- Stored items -
• • • • •
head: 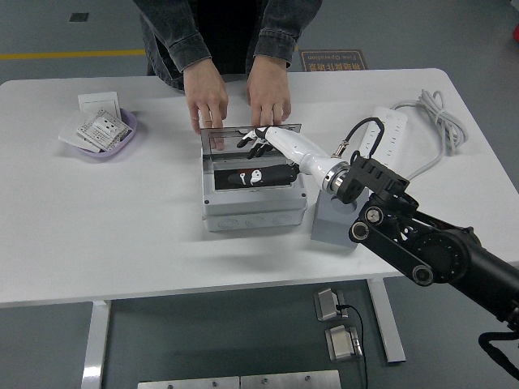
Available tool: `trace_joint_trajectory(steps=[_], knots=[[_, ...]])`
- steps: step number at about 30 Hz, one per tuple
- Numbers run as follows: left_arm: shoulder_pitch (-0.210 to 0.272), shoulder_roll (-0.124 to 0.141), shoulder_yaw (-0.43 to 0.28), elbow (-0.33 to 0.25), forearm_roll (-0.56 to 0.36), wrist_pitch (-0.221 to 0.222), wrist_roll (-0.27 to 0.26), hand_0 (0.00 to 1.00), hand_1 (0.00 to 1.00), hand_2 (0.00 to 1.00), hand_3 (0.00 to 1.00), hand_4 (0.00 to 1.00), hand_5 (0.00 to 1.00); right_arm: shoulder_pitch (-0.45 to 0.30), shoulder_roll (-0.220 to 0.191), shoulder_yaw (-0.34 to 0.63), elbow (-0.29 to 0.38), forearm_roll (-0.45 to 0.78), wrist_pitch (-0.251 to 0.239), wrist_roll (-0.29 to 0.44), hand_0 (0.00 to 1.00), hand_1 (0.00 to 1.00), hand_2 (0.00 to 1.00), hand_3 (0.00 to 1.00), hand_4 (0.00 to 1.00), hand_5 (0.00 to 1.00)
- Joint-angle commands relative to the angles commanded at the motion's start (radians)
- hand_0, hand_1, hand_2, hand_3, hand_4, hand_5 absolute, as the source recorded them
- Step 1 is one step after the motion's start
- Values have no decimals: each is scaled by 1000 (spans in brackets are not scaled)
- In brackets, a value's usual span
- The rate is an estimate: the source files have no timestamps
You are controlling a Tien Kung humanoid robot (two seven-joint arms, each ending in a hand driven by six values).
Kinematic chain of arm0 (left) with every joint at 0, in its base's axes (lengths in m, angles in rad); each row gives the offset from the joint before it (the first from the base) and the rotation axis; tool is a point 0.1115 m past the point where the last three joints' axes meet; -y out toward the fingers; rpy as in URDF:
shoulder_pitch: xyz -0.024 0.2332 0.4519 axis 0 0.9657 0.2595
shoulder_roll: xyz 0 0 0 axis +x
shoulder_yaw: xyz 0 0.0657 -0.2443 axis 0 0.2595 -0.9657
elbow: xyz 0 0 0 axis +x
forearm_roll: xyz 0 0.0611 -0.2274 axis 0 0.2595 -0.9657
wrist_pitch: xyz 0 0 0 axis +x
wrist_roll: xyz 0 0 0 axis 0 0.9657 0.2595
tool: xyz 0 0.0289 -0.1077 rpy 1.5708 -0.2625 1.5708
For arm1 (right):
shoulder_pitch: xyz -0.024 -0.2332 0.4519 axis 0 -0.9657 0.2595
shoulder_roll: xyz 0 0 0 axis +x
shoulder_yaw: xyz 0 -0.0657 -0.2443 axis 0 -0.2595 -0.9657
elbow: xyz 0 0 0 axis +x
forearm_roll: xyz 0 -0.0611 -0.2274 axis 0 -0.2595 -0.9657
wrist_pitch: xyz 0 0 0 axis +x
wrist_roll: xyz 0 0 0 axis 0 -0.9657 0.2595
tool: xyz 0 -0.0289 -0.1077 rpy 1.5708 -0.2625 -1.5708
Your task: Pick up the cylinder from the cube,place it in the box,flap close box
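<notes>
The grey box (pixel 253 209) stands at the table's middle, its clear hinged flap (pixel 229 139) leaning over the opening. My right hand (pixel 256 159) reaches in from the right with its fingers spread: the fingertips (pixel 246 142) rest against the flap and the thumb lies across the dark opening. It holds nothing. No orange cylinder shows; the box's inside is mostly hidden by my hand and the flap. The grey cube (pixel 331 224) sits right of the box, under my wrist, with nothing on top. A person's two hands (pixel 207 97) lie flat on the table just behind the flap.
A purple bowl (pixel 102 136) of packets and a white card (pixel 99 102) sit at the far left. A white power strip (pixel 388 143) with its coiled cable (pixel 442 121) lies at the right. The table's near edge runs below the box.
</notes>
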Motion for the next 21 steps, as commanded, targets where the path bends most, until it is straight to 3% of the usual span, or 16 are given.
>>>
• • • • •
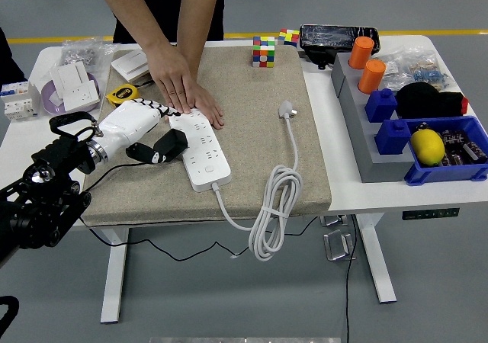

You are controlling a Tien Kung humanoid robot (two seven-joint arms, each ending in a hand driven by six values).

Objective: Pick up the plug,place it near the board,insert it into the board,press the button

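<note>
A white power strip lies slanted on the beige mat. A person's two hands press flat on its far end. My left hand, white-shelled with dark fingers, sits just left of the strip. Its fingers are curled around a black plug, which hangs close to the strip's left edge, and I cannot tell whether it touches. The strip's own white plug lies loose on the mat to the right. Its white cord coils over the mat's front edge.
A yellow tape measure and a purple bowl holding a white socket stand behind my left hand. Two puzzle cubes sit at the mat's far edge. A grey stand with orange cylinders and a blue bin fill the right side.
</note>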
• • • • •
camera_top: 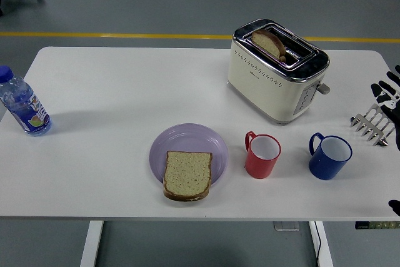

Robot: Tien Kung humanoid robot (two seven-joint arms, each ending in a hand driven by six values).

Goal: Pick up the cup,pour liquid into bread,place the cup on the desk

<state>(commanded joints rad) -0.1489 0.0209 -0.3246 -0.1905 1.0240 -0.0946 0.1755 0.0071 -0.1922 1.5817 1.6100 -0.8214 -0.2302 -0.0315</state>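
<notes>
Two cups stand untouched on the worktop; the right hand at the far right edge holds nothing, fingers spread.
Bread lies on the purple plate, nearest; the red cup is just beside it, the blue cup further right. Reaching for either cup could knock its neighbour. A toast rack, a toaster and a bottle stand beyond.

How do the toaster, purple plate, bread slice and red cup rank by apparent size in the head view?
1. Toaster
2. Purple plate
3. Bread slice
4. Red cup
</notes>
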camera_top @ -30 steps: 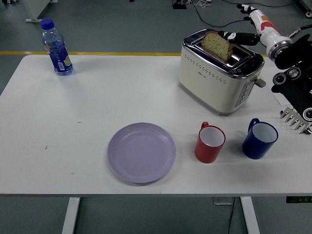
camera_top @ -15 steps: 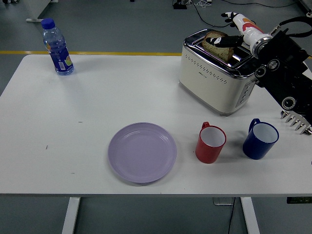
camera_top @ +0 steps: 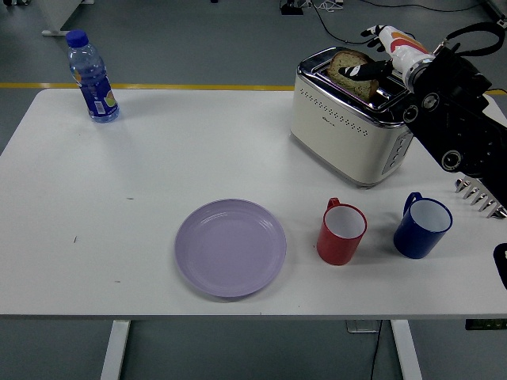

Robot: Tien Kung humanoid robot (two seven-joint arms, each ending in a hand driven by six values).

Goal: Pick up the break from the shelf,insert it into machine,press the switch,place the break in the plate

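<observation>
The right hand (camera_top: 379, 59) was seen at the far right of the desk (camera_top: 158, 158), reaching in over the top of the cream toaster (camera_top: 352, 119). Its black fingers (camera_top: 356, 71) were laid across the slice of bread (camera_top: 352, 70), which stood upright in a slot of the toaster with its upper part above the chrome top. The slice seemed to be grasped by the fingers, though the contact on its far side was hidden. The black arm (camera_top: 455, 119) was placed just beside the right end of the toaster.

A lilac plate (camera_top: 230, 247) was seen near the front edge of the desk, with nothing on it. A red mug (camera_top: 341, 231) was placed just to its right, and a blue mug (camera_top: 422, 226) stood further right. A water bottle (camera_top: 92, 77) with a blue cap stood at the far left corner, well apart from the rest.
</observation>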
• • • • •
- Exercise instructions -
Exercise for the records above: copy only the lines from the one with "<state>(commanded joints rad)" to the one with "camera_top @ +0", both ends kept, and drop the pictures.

- Solution to this exercise -
<state>(commanded joints rad) -0.1489 0.0209 -0.3246 -0.1905 1.0240 -0.0946 0.1755 0.0071 -0.1922 1.5817 1.6100 -0.8214 -0.2302 -0.0315</state>
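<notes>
Two cups stand untouched on the worktop; the right hand at the far right edge holds nothing, fingers spread.
Bread lies on the purple plate, nearest; the red cup is just beside it, the blue cup further right. Reaching for either cup could knock its neighbour. A toast rack, a toaster and a bottle stand beyond.

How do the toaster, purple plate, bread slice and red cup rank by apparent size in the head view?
1. Toaster
2. Purple plate
3. Bread slice
4. Red cup
</notes>
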camera_top @ -30 steps: 
camera_top @ -15 steps: 
camera_top @ +0 steps: 

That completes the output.